3. **Something critical breaks** — okay, it's necessary. But can you do it in 1/4 the time with 1/4 the people?
### Recommended Action
One of:
- **Kill it** — Stop doing this. See what happens. Probably nothing.
- **Simplify by 75%** — It's necessary but wildly over-engineered. Here's the lean version.
- **Reassign ownership** — The process isn't the problem. The lack of a clear owner is. Assign one person.
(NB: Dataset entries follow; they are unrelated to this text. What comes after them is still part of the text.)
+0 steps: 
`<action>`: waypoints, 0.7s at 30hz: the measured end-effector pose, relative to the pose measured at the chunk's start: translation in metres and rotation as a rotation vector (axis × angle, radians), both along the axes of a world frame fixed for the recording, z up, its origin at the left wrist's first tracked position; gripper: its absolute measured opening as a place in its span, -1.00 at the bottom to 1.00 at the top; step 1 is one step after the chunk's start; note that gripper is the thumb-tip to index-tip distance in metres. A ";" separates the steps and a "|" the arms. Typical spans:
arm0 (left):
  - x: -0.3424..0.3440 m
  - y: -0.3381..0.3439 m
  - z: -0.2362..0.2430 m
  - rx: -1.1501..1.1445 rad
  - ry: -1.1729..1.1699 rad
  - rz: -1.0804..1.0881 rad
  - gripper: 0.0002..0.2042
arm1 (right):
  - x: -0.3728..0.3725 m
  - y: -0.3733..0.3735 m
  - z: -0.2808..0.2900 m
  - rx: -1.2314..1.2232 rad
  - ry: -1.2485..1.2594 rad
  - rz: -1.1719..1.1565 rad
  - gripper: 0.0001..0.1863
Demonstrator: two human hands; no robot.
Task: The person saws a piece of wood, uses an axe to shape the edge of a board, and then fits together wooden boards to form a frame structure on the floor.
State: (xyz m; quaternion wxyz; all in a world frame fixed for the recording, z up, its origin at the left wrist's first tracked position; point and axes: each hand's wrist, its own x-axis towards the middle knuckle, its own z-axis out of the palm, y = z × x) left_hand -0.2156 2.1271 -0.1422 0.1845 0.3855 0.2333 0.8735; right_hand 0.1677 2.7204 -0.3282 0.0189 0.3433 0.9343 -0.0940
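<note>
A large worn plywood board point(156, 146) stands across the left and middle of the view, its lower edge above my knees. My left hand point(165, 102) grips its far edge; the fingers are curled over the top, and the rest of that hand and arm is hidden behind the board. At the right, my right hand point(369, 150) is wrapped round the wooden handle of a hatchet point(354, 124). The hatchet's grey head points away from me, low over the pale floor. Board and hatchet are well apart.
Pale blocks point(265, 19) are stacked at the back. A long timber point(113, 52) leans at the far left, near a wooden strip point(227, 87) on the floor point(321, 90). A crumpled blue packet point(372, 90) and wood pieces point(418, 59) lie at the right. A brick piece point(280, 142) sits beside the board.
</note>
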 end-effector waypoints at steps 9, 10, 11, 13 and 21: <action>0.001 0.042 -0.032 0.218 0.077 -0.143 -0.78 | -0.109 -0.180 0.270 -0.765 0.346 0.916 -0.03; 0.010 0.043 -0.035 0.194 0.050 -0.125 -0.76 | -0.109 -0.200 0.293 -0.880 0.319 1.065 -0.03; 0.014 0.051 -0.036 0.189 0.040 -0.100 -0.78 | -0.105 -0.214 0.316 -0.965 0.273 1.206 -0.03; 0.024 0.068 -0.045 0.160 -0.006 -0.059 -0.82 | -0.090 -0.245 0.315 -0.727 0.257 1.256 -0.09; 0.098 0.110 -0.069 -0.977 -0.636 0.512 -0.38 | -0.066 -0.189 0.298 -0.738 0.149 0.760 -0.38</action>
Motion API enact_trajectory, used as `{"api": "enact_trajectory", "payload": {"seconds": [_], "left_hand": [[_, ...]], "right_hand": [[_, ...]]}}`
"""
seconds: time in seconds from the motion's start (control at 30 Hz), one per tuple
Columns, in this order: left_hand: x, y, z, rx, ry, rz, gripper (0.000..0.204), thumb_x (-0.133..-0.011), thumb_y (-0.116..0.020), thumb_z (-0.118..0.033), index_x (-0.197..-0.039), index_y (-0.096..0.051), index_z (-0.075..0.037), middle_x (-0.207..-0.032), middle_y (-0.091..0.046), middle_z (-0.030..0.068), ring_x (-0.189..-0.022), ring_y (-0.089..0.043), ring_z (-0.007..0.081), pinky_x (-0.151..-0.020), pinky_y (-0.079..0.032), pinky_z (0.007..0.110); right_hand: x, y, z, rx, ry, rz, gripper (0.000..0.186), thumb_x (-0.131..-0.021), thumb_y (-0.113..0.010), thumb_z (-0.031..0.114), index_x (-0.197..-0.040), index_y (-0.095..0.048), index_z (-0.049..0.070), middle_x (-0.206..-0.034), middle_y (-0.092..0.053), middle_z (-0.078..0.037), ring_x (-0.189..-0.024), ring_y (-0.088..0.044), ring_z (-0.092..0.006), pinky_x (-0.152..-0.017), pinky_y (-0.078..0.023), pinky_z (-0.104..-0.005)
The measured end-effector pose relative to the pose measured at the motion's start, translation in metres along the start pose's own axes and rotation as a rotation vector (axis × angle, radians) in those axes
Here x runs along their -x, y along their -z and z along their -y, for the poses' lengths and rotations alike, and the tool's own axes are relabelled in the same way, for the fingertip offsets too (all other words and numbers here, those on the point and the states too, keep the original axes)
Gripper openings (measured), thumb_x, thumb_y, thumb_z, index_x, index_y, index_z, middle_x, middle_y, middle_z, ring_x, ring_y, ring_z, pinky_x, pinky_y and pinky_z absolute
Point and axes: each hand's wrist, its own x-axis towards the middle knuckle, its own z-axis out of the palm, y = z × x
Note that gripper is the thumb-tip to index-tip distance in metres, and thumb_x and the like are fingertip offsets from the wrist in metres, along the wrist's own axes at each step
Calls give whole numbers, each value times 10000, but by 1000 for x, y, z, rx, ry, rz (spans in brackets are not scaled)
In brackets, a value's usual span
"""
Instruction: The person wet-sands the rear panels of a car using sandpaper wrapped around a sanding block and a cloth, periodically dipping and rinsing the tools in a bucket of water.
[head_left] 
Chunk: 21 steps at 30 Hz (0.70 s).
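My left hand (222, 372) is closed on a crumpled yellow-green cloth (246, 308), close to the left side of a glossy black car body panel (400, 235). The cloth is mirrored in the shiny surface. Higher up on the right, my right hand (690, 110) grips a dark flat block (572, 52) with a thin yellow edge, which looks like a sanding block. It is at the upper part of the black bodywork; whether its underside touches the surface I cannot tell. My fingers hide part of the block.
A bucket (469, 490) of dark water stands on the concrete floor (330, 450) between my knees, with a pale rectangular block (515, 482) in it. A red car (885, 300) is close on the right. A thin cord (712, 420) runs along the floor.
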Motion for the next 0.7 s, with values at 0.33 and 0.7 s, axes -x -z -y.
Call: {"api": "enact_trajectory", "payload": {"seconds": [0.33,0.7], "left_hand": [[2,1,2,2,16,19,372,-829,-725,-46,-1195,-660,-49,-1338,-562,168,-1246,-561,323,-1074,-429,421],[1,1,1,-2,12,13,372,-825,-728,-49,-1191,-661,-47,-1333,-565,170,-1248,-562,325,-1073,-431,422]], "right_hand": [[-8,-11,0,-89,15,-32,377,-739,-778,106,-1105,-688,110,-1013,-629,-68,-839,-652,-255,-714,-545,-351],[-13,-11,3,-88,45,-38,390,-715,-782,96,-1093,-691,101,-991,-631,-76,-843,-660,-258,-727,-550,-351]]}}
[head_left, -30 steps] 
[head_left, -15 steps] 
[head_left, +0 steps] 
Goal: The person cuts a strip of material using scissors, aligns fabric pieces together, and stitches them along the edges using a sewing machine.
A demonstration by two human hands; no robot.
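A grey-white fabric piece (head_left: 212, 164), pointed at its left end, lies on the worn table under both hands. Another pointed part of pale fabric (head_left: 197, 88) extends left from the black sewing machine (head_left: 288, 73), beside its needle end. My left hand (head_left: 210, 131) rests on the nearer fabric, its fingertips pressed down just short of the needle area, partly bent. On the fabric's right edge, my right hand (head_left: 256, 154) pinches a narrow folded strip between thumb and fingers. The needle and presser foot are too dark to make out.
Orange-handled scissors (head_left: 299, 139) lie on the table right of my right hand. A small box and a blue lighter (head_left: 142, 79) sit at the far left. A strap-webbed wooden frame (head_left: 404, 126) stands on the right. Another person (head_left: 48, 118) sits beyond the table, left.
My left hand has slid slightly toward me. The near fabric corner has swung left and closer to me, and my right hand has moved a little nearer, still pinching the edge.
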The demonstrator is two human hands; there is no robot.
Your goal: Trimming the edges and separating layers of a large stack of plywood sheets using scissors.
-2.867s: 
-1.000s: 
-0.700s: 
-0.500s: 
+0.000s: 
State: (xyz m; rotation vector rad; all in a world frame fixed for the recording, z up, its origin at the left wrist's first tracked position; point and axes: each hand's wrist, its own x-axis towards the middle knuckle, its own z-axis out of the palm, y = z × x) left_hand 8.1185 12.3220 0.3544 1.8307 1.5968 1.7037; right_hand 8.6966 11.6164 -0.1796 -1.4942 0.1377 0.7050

- **Keep it** — This is rare. If you say keep it, explain specifically why.
### First Step This Week
One concrete action to take in the next 7 days. Usually: cancel the next instance of this process/meeting and observe what happens.
## Important Notes
- Some structure is necessary. Not everything is bureaucracy. The test is: does this process serve the customer, or does it serve the organization's comfort?
- Be honest about sacred cows. Some processes are politically untouchable. Name that reality — the user needs to know what they're up against.
- Small companies can have bureaucracy too. A 15-person startup with 3 approval steps for a design change is already in trouble.
- Chesky's framing: he didn't add processes at Airbnb — he removed them. Post-pandemic Airbnb has FEWER processes than pre-pandemic Airbnb, with better results.